Probablemente una de las controversias más sugerentes en torno a la posmodernidad (y por consiguiente estimulante de cara a comprender mejor el fenómeno posmarxista) es el entablado entre Jürgen Habermas y Jean-François Lyotard a finales de la década de los 70. A partir de la publicación en 1979 de La condición posmoderna de Lyotard, estos pensadores participan en un acalorado debate acerca de lo particular y lo universal, la historia y el acontecimiento, la capacidad de agencia del hombre, etc. En aquel debate, Habermas definió la posmodernidad como modernidad cansada, fatigada. Nosotros podríamos definir, para ir concluyendo, el posmarxismo como marxismo cansado, fatigado, aunque considero más apropiado caracterizarlo como un marxismo impotente y desesperanzado. ¿A qué me refiero? Como es bien sabido el marxismo-leninismo es probablemente la última gran teología política gnóstica, la herejía moderna del cristianismo por antonomasia (con sus propias nociones de bien y de mal, de lo universal y, sobre todo, con la inherente necesidad de un tiempo escatológico y de un mesías redentor del género humano). El ethos de la derrota, que fue carcomiendo la carne de esa secularizada herejía, destruyó de a poco el carácter de espera contra toda esperanza y su correlativo carácter mesiánico-dialéctico.

Lyotard explica, posteriormente, en La posmodernidad (explicada a los niños) (1986) –libro enrevesado y, por supuesto, nada apto para niños– la importancia de los metarrelatos del siguiente modo: «Los ‘metarrelatos’ a que se refiere La condición posmoderna son aquellos que han marcado la modernidad: emancipación progresiva de la razón y de la libertad, emancipación progresiva o catastrófica del trabajo (fuente de valor alienado en el capitalismo), enriquecimiento de toda la humanidad a través del progreso de la tecnociencia capitalista, e incluso, si se cuenta al cristianismo dentro de la modernidad (opuesto, por lo tanto, al clasicismo antiguo), salvación de las creaturas por medio de la conversión de las almas vía el relato crístico del amor mártir (…) Es cierto que, igual que los mitos, su finalidad es legitimar las instituciones y las prácticas sociales y políticas, las legislaciones, las éticas, las maneras de pensar (…) Mi argumento es que el proyecto moderno (de realización de la universalidad) no ha sido abandonado ni olvidado, sino destruido, ‘liquidado’». Y, ¿cuál es el núcleo del proyecto moderno como realización de la universalidad? La historicidad. De ahí que Fukuyama enviara un proyectil teledirigido al corazón de la Modernidad con su fin de la Historia (para instaurar la paz perpetua tutelada, eso sí, por el Imperio norteamericano).
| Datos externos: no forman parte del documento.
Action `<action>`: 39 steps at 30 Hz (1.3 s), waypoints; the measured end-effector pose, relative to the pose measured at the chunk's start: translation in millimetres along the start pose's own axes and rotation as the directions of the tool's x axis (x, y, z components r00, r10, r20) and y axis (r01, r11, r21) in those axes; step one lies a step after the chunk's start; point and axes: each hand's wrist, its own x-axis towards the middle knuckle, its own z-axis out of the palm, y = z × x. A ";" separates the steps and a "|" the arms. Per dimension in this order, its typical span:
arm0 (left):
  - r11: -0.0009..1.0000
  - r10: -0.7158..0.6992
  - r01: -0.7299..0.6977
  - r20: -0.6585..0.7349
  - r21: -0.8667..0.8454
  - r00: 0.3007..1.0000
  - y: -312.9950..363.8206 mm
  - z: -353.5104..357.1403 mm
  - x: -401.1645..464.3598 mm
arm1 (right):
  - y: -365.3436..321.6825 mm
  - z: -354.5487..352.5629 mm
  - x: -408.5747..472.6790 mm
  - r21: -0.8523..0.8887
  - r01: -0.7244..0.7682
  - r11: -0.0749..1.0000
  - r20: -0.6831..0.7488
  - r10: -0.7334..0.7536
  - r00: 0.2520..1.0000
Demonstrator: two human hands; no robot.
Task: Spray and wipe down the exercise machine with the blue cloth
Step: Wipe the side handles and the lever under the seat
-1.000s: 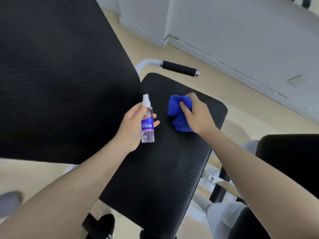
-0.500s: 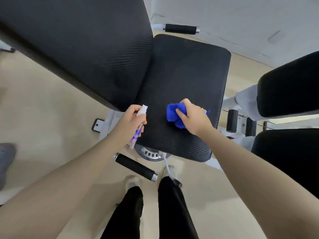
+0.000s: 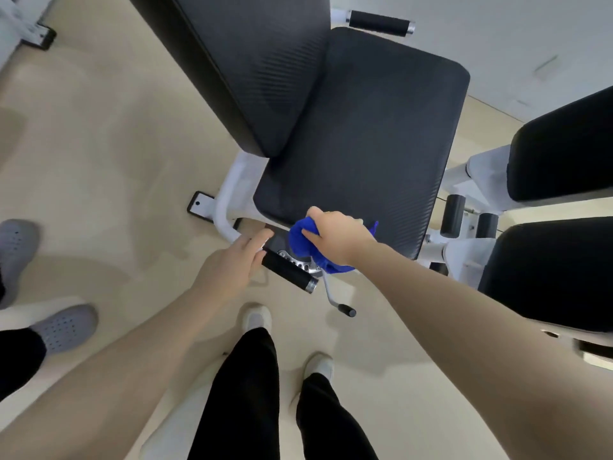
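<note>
The exercise machine has a black seat pad (image 3: 365, 134) and a black backrest (image 3: 252, 61) on a white frame. My right hand (image 3: 338, 237) is closed on the bunched blue cloth (image 3: 298, 240) and presses it on the seat's near edge, the cloth hanging over the metal adjuster below. My left hand (image 3: 229, 267) lies back-up at the left end of the near black handle (image 3: 288, 270), fingers reaching toward the seat's corner. No spray bottle shows; whatever is under the left palm is hidden.
A second black handle (image 3: 378, 23) sticks out beyond the seat. A thin adjuster lever (image 3: 335, 297) points toward my feet. Two more black pads (image 3: 564, 161) (image 3: 557, 270) stand to the right. Another person's grey shoes (image 3: 63, 327) are on the floor at left.
My right hand has drawn the cloth down the seat to its near edge. My left hand dropped from the seat's side to the near handle, and the spray bottle has gone out of sight.
</note>
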 end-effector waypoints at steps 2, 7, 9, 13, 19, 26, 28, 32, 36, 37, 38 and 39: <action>0.998 -0.032 0.033 -0.015 0.051 0.999 -1.1 19.1 -12.8 | 0.7 16.7 -4.2 0.002 -0.036 0.999 0.008 0.036 0.999; 0.976 -0.187 0.196 -0.097 0.095 0.978 3.1 42.3 -17.9 | 14.8 46.2 -9.9 0.017 -0.124 0.992 -0.081 0.125 0.989; 0.965 -0.226 0.237 -0.106 0.110 0.968 4.8 48.9 -17.9 | 23.1 53.2 -13.6 0.025 -0.147 0.989 -0.126 0.149 0.981; 0.951 -0.283 0.297 -0.139 0.092 0.949 14.7 59.1 -19.9 | 42.7 65.0 -27.0 0.020 -0.168 0.986 -0.175 0.169 0.970; 0.996 -0.072 0.069 -0.044 -0.059 0.996 56.4 75.0 -26.4 | 68.7 64.6 -42.6 0.092 -0.159 0.983 -0.196 0.174 0.965; 0.988 -0.155 0.148 -0.198 -0.052 0.968 60.7 100.1 -41.2 | 79.7 72.9 -55.5 0.095 -0.116 0.989 -0.133 0.128 0.983; 0.983 -0.179 0.165 -0.239 -0.076 0.954 64.0 104.2 -44.0 | 79.1 79.5 -58.5 0.084 -0.117 0.990 -0.112 0.126 0.986; 0.927 -0.357 0.289 -0.326 -0.239 0.875 49.9 101.1 -46.1 | 69.2 85.9 -59.8 0.081 -0.097 0.992 -0.078 0.103 0.992; 0.954 -0.295 0.252 -0.368 -0.160 0.882 23.6 91.2 -39.0 | 51.5 85.3 -47.9 0.088 -0.066 0.994 -0.101 0.075 0.992; 0.961 -0.272 0.224 -0.383 -0.165 0.883 21.4 89.1 -35.5 | 46.7 85.4 -45.3 0.081 -0.065 0.995 -0.134 0.076 0.988; 0.961 -0.263 0.203 -0.396 -0.189 0.880 20.6 88.1 -32.0 | 43.2 85.7 -43.1 0.098 -0.071 0.993 -0.171 0.087 0.981; 0.954 -0.275 0.197 -0.398 -0.227 0.875 20.8 88.1 -29.2 | 39.7 85.4 -42.0 0.141 -0.076 0.987 -0.204 0.104 0.973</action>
El recién fallecido Frederic Jameson cargó tintas en esta dirección al dimensionar lo que el mundo perdía con el desguace de la Modernidad en su libro El posmodernismo, o la lógica cultural del capitalismo tardío (1984): «Por esta nueva e hipnótica moda estética nace como síntoma sofisticado de la liquidación de la historicidad, la pérdida de nuestra posibilidad vital de experimentar la historia de un modo activo: no podemos decir que produzca esta extraña ocultación del presente debido a su propio poder formal, sino únicamente demostrar, a través de sus contradicciones internas, la totalidad de una situación en la que somos cada vez menos capaces de modelar representaciones de nuestra experiencia presente». Sin Historia con mayúscula no existe posibilidad real y efectiva de un Redentor. Sin espera escatológica el presente se anula en un eterno presentismo y con él estamos abocados a una filosofía del absurdo.
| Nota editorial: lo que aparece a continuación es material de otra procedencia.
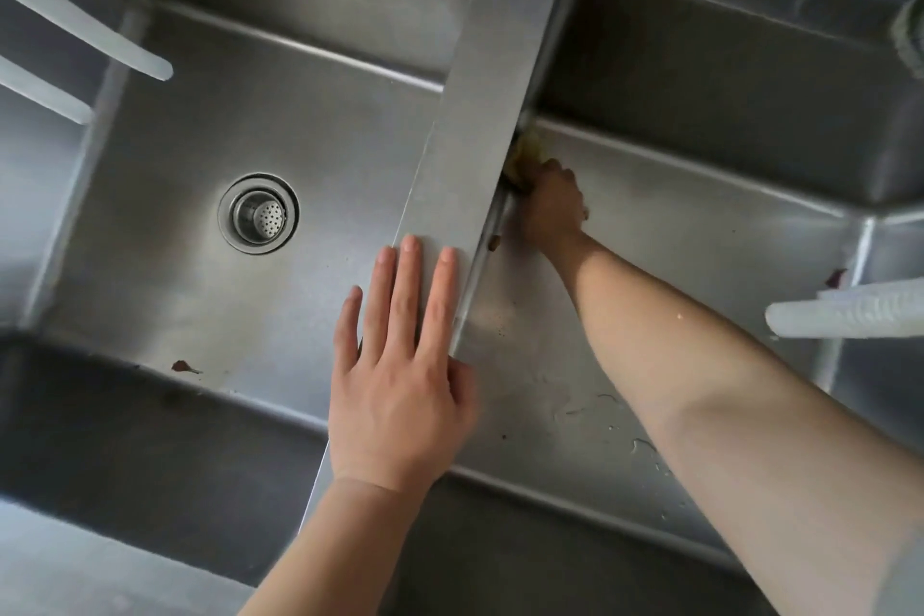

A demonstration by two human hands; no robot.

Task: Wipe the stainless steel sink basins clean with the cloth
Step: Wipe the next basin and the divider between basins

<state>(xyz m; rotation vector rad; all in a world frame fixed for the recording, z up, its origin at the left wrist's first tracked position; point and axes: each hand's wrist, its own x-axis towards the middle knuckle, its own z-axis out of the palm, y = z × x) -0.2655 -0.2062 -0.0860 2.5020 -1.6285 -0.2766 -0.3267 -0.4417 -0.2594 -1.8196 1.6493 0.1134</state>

Junto a los metarrelatos lyotardianos han caído los marcadores de certeza que constituyen –en opinión de Reinhart Koselleck— la arquitectura de la certidumbre humana: Dios, Familia, Patria, Trabajo. Los posmarxistas han contribuido unas veces a sabiendas, otras veces inconscientemente a la demolición del orden tradicional para acabar legitimando las instituciones y las prácticas sociales y políticas, las legislaciones, las éticas, las maneras de pensar de un novus ordo que podríamos denominar “liquidador de toda esperanza” o por qué no y a mayor agrado de los posmarxistas gafapasta y modernetes: “realismo capitalista” (Mark Fisher dixit).